İİK nun menfi tesbit ve istirdat davaları başlıklı 72. Maddesi; “Borçlu, icra takibinden önce veya takip sırasında borçlu bulunmadığını ispat için menfi tesbit davası açabilir. İcra takibinden önce açılan menfi tesbit davasına bakan mahkeme, talep üzerine alacağın yüzde onbeşinden aşağı olmamak üzere gösterilecek teminat mukabilinde, icra takibinin durdurulması hakkında ihtiyati tedbir kararı verebilir. İcra takibinden sonra açılan menfi tesbit davasında ihtiyati tedbir yolu ile takibin durdurulmasına karar verilemez. Ancak, borçlu gecikmeden doğan zararları karşılamak ve alacağın yüzde onbeşinden aşağı olmamak üzere göstereceği teminat karşılığında, mahkemeden ihtiyati tedbir yoluyle icra veznesindeki paranın alacaklıya verilmemesini istiyebilir. (Değişik fıkra: 09/11/1988 – 3494/6 md.) Dava alacaklı lehine neticelenirse ihtiyati tedbir kararı kalkar. Buna dair hükmün kesinleşmesi halinde alacaklı ihtiyati tedbir dolayısıyla alacağını geç almış bulunmaktan doğan zararlarını gösterilen teminattan alır. Alacaklının uğradığı zarar aynı davada takdir olunarak karara bağlanır. Bu zarar herhalde (Değişik ibare:02/07/2012-6352 S.K./15.md.) yüzde yirmiden aşağı tayin edilemez. (Değişik fıkra: 09/11/1988 – 3494/6 md.) Dava borçlu lehine hükme bağlanırsa derhal takip durur. İlamın kesinleşmesi üzerine münderecatına göre ve ayrıca hükme hacet kalmadan icra kısmen veya tamamen eski hale iade edilir. Borçluyu menfi tespit davası açmaya zorlayan takibin haksız ve kötü niyetli olduğu anlaşılırsa, talebi üzerine, borçlunun dava sebebi ile uğradığı zararın da alacaklıdan tahsiline karar verilir. Takdir edilecek zarar, haksızlığı anlaşılan takip konusu alacağın (Değişik ibare:02/07/2012-6352 S.K./15.md.) yüzde yirmisinden aşağı olamaz. Borçlu, menfi tesbit davası zımmında tedbir kararı almamış ve borç da ödenmiş olursa, davaya istirdat davası olarak devam edilir. Takibe itiraz etmemiş veya itirazının kaldırılmış olması yüzünden borçlu olmadığı bir parayı tamamen ödemek mecburiyetinde kalan şahıs, ödediği tarihten itibaren bir sene içinde, umumi hükümler dairesinde mahkemeye başvurarak paranın geriye alınmasını istiyebilir. Menfi tesbit ve istirdat davaları, takibi yapan icra dairesinin bulunduğu yer mahkemesinde açılabileceği gibi, davalının yerleşim yeri mahkemesinde de açılabilir. Davacı istirdat davasında yalnız paranın verilmesi lazım gelmediğini ispata mecburdur.” hükmünü amirdir.

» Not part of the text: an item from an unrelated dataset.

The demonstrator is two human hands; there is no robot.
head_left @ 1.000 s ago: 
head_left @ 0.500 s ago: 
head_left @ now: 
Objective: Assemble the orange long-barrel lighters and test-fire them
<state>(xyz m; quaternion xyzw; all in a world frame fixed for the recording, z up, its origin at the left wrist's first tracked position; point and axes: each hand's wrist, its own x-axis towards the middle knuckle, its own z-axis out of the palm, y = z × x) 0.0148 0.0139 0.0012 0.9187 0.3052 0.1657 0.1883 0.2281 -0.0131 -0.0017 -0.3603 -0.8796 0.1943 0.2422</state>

HMK nun dava şartları başlıklı 114. maddesi; “(1)Dava şartları şunlardır: a)Türk mahkemelerinin yargı hakkının bulunması. b)Yargı yolunun caiz olması. c)Mahkemenin görevli olması. ç)Yetkinin kesin olduğu hâllerde, mahkemenin yetkili bulunması. d)Tarafların, taraf ve dava ehliyetine sahip olmaları; kanuni temsilin söz konusu olduğu hâllerde, temsilcinin gerekli niteliğe sahip bulunması. e)Dava takip yetkisine sahip olunması. f)Vekil aracılığıyla takip edilen davalarda, vekilin davaya vekâlet ehliyetine sahip olması ve usulüne uygun düzenlenmiş bir vekâletnamesinin bulunması. g)Davacının yatırması gereken gider avansının yatırılmış olması. ğ)Teminat gösterilmesine ilişkin kararın gereğinin yerine getirilmesi. h)Davacının, dava açmakta hukuki yararının bulunması. ı)Aynı davanın, daha önceden açılmış ve hâlen görülmekte olmaması. i)Aynı davanın, daha önceden kesin hükme bağlanmamış olması. (2)Diğer kanunlarda yer alan dava şartlarına ilişkin hükümler saklıdır.” hükmünü amirdir.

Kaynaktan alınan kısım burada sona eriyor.